Cindy, I wish you all the best! Be strong!!! 
And get back here safe and free!!


----------



## PinkCupcake (May 12, 2015)

Healing thoughts coming your way.


----------



## Susie (May 12, 2015)

Know that my thoughts and prayers are with you!  Please keep us posted.


----------



## shunt2011 (May 12, 2015)

Thoughts an prayers are with you.


----------



## hmlove1218 (May 12, 2015)

I pray your surgery goes well and you heal quickly.


----------



## valerieinthegallery (May 12, 2015)

I am pretty new here, so I don't think we've met,  but I wanted to wish you luck with your surgery and I hope that this is the beginning of only wonderful things for you once that nasty tumor is evicted. (That's a pretty crazy picture of it!) I look forward to getting to know you better once you're feeling better and back on the boards!


----------



## dixiedragon (May 12, 2015)

Praying for you!


----------



## Dahila (May 12, 2015)

Good luck and come back soon.  Keep strong and everything will be ok ))


----------



## ourwolfden (May 12, 2015)

The thoughts and prayers of me and mine go out to you and yours.  We will be here waiting to discuss soap once you are better.


----------



## not_ally (May 12, 2015)

Cindy, sorry to hear this news.  No matter what, this kind of stuff is scary, please know that you have many heartfelt good wishes and energy coming from your internet soapy friends.  Take good care of yourself, let us know how things go, and very much hope that you will be home and soaping soon.  Imagine BIG hug emoticon here.


----------



## Seawolfe (May 12, 2015)

Aw Hugs!!
Hang out here while you're recovering


----------



## snappyllama (May 12, 2015)

Cindy, I'm so sorry to hear what you're going through. You have my best wishes for a successful operation and speedy recovery.


----------



## KristaY (May 12, 2015)

You're on my prayer chain, Cindy. Praying for the excellent skill of your doctors, quality, compassionate care from your nurses and strength & love for you and your loved ones. Stay strong and positive Cindy! We'll all be here ready to talk soapy things when you're back with us & hopefully that will be very soon. Huge hugs flying your way!


----------



## lenarenee (May 12, 2015)

Cindy, I'm so sorry you have to go through this. I'll be thinking of you until we hear from you again; hoping and praying you will be surrounded by the people and support you need.


----------



## Cactuslily (May 12, 2015)

While we've never met, and I'm pretty new here, I too will be sending positive energy, thoughts and prayers your way. Looking forward to seeing you back on the board having all of this behind you. Just on this forum alone, you have support and prayers from all parts of the world.


----------



## IrishLass (May 12, 2015)

Lifting you up in prayer Cindy! 


IrishLass


----------



## newbie (May 12, 2015)

Holy mackerel!!! It never ceases to amaze me how adaptable we are. To think that you have been able to manage to live successfully while having a tumor that size is really flat out jaw-dropping. I'm glad you are getting it removed so you can feel your best and I really really hope that either you will be able to get on or you let someone in your family come on and let us know how you are. I will be thinking of you as well and wishing you the speediest of recoveries!


----------



## galaxyMLP (May 12, 2015)

Although we have not met as well (also pretty new) I'm sending good thoughts and prayers your way. I hope for your speedy recovery so that you may enjoy life to the fullest once again. As newbie said, it is amazing how the body can still function with a tumor that size. I'm sure if your body is resilient enough for the tumor it will be speedy in recovery once it is removed!


----------



## Pepsi Girl (May 13, 2015)

Cindy I'm praying wisdom, skill and a steady hand for your doctors. Peace and comfort to you and your family. Im asking for a speedy recovery with no reoccurrence.

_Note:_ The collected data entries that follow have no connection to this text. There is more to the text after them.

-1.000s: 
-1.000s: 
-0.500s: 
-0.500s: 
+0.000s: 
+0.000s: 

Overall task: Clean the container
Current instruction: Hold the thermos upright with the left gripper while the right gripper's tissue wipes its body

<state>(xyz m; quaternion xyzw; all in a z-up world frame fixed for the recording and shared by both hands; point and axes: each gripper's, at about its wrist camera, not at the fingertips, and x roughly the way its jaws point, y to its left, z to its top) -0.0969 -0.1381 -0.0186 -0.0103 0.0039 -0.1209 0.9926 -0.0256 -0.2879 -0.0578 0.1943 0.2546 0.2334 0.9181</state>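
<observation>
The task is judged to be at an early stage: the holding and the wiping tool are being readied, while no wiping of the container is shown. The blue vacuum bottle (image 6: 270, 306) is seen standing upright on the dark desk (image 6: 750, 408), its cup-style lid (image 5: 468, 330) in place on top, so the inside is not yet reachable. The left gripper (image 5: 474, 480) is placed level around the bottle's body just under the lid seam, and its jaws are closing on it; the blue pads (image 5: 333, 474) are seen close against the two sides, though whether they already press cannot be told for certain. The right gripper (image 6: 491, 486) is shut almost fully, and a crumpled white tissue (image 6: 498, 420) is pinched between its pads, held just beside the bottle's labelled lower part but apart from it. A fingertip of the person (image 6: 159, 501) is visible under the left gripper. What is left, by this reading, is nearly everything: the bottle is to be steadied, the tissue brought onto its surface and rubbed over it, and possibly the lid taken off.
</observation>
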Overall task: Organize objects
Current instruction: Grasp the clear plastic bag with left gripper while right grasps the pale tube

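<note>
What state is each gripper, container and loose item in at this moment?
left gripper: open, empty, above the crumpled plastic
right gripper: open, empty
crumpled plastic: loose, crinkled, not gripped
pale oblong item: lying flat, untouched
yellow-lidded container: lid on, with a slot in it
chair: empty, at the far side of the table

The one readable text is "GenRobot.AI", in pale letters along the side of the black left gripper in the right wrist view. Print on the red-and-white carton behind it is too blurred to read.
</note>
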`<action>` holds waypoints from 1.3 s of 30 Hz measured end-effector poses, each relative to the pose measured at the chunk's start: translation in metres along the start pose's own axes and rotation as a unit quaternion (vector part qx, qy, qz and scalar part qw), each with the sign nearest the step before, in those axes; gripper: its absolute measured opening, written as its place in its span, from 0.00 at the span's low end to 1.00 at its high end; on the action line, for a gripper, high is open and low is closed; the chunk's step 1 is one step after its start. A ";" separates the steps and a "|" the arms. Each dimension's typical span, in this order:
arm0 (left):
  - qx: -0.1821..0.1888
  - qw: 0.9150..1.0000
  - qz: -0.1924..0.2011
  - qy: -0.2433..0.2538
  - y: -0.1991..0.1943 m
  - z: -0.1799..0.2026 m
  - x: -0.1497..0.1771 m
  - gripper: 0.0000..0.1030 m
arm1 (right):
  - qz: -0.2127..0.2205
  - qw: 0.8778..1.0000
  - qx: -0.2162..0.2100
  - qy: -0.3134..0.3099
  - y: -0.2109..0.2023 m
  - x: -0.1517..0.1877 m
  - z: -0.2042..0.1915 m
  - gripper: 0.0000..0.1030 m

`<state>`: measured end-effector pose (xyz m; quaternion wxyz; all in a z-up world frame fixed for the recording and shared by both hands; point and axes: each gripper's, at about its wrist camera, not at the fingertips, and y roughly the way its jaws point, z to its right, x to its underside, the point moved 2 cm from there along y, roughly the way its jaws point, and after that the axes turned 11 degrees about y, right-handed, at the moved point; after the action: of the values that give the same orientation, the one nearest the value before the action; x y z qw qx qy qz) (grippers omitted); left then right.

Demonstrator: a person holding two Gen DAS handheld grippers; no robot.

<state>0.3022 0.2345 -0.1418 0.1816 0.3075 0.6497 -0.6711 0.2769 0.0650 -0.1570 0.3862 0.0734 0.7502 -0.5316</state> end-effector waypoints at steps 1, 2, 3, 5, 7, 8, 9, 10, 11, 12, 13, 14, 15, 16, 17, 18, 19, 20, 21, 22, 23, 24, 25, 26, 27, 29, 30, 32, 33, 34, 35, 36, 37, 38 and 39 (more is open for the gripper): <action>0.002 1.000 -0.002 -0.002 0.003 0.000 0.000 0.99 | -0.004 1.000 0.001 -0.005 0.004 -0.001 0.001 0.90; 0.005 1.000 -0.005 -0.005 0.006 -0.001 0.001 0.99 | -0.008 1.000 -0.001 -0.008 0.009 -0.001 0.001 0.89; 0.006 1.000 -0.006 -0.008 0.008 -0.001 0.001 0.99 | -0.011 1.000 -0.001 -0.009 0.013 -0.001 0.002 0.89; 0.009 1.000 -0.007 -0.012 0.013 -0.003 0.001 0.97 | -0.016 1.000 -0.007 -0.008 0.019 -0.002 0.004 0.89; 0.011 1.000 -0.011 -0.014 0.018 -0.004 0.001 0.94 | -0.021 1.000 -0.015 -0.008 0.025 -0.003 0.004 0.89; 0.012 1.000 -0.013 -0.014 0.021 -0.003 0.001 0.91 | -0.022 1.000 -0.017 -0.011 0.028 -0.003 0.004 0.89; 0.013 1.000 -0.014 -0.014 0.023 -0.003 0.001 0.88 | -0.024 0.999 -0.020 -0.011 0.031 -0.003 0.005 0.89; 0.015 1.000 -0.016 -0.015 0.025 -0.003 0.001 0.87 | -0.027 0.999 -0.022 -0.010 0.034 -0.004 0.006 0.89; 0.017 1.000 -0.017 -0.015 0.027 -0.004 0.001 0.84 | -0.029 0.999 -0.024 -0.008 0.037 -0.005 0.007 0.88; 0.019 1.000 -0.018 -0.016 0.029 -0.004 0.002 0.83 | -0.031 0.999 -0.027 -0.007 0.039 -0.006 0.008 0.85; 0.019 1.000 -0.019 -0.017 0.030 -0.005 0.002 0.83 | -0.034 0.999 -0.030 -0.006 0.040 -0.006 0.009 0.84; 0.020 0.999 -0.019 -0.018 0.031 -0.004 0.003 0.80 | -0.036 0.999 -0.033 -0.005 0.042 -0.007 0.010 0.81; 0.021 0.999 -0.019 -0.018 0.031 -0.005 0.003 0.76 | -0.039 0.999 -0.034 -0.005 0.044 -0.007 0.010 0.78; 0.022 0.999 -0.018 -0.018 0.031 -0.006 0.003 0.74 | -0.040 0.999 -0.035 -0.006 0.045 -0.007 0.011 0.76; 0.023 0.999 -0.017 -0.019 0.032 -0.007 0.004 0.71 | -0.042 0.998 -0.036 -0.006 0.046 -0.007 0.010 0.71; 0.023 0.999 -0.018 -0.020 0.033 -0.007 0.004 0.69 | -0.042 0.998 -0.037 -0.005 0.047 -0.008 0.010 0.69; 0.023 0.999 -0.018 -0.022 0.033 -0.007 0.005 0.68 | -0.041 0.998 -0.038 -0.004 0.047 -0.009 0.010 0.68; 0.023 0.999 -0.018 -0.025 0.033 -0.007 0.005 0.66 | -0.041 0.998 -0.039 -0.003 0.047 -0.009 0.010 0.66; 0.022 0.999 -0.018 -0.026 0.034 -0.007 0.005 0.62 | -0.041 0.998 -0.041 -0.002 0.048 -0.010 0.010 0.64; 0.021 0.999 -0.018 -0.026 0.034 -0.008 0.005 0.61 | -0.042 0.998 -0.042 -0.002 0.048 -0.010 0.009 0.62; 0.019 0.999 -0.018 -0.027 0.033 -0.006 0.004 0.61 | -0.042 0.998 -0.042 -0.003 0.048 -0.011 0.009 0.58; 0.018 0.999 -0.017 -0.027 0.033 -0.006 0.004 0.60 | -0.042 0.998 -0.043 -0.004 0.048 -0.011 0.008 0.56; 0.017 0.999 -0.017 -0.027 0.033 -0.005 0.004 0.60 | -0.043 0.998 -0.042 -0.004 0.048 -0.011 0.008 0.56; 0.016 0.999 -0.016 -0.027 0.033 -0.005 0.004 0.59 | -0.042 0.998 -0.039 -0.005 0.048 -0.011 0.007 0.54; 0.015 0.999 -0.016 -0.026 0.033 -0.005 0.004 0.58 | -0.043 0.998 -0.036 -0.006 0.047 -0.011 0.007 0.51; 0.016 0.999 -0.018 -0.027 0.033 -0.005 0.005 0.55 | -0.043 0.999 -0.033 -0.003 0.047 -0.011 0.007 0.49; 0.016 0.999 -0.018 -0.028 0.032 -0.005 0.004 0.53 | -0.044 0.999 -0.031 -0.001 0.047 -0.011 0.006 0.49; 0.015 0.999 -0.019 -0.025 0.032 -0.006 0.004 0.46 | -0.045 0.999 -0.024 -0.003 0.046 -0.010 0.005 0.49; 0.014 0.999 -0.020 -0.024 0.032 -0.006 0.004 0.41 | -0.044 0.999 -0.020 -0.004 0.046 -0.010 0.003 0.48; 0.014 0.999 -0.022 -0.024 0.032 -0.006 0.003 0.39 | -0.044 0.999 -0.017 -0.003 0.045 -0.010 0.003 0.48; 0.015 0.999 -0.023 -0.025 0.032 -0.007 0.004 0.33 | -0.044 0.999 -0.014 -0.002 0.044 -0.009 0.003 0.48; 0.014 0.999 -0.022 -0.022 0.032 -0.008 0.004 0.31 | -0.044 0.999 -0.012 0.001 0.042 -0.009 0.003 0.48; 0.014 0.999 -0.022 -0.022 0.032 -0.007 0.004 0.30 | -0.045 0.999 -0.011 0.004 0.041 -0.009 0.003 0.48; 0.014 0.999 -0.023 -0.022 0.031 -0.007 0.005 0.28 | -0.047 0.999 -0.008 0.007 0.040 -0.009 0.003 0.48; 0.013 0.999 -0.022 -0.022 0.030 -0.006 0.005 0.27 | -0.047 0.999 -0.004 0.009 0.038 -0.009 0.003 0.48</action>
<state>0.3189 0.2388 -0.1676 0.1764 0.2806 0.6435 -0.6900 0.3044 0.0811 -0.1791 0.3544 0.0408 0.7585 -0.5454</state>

  Be encouraged that many people are offering  prayers for you and we will be waiting to hear the good report from you real soon.


----------



## Saponista (May 13, 2015)

My thoughts are with you cindy. I hope the operation goes as well as possible and that you can get back to normal life soon. xxx


----------



## Jstar (May 18, 2015)

Sending up prayers for you Cindy..May the Lord guide the hands of your surgeons, and may you have a speedy recovery. Let us know how things are going ok?

Huge HUGS


----------



## Rowan (May 18, 2015)

My thoughts and prayers are with you. May you be cradled in Gods arms and his healing energy help you to recover really fast.


----------



## Relle (May 18, 2015)

Thinking of you Cindy. A friend of dh's had a brain tumour removed about 3 yrs ago and no recurrence, keeping fingers crossed for you.


----------



## jules92207 (May 19, 2015)

Sending you healing thoughts and prayers Cindy! May the light heal you and bring you a quick recovery.


----------



## Jstar (May 19, 2015)

7 days..has anyone heard anything?


----------



## cmzaha (May 19, 2015)

Not sure how I missed this thread, but I will be adding Cindy to may prayer list also. Praying all is going well


----------



## Susie (May 19, 2015)

Jstar said:


> 7 days..has anyone heard anything?



Speaking as a former Neuro ICU nurse, even if everything went perfectly, she probably won't get home until Tuesday at the earliest.


----------



## navigator9 (May 19, 2015)

Adding my best wishes to those above. Wishing you strength and resilience and looking forward to seeing you back here as soon as you are feeling better.


----------



## Sonya-m (May 19, 2015)

Oh gosh forget the samples!! Please just take care of yourself and get well soon!! X


----------



## LBussy (May 19, 2015)

Oh goodness, missed this earlier.  POsitive thoughts coming your way Cindy!


----------



## Khanjari (May 20, 2015)

OMG! I have missed this chain as well 

I wish good luck and best wishes.  I loved newbie's idea.... we understand if you can't come on here and post anything but please allow any family member to post where abouts even if they be just one liners. We are already worried  sending flowers your way! 

HUGE HUG TO YOU! BIG GROUP HUG!!!!!


----------



## Jstar (May 21, 2015)

Susie said:


> Speaking as a former Neuro ICU nurse, even if everything went perfectly, she probably won't get home until Tuesday at the earliest.



True that..was just hoping maybe a close friend here may have heard something.


----------



## Jstar (Jun 2, 2015)

Has anyone heard anything yet?


----------



## Cindy2428 (Jun 19, 2015)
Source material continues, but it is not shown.